When the string "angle" occurs in a line of the listing below, return that line.

[[ RECORDED DATA, beginning ]]

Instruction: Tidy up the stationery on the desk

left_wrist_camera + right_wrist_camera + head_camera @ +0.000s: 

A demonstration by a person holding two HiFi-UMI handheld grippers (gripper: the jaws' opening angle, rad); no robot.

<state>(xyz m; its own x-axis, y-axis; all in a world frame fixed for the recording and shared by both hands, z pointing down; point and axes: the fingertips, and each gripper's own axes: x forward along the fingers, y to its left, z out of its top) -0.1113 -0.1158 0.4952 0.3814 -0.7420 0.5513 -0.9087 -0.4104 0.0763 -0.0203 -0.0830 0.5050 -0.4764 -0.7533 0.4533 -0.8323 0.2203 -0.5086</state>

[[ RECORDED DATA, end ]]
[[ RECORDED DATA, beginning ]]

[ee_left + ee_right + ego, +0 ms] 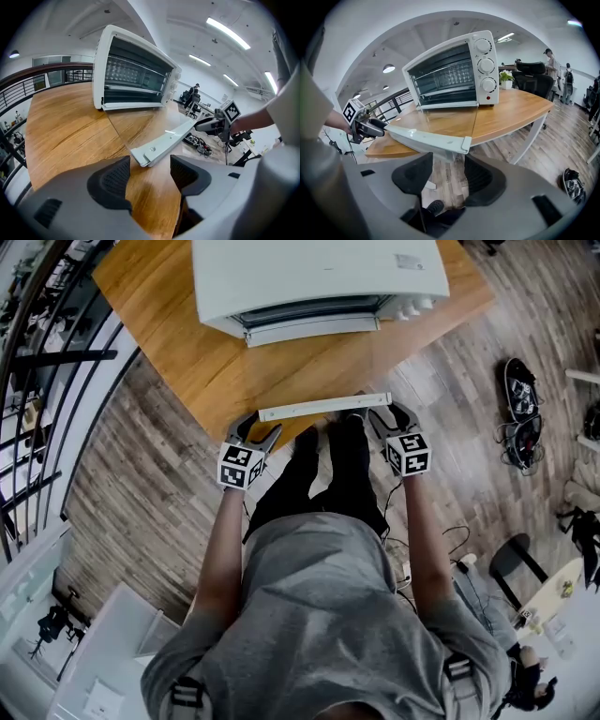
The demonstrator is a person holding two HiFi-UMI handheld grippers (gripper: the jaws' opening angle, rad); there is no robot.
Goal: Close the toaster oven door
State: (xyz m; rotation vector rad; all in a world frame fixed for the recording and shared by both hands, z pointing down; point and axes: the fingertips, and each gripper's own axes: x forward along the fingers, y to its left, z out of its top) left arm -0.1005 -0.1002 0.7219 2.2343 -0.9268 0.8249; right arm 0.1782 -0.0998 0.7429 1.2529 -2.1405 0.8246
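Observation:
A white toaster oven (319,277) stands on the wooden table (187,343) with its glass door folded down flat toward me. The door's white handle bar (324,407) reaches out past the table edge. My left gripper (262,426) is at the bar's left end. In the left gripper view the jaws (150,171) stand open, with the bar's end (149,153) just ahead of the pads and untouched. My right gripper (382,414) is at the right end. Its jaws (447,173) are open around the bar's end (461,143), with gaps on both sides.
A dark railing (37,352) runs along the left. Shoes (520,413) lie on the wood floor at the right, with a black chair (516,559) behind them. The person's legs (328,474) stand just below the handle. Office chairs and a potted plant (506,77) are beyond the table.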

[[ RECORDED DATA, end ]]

- OUTPUT FOR THIS EXERCISE:
A demonstration by a person holding two HiFi-UMI handheld grippers (gripper: the jaws' opening angle, rad); no robot.
The demonstrator is a person holding two HiFi-UMI handheld grippers (gripper: the jaws' opening angle, rad); there is no robot.

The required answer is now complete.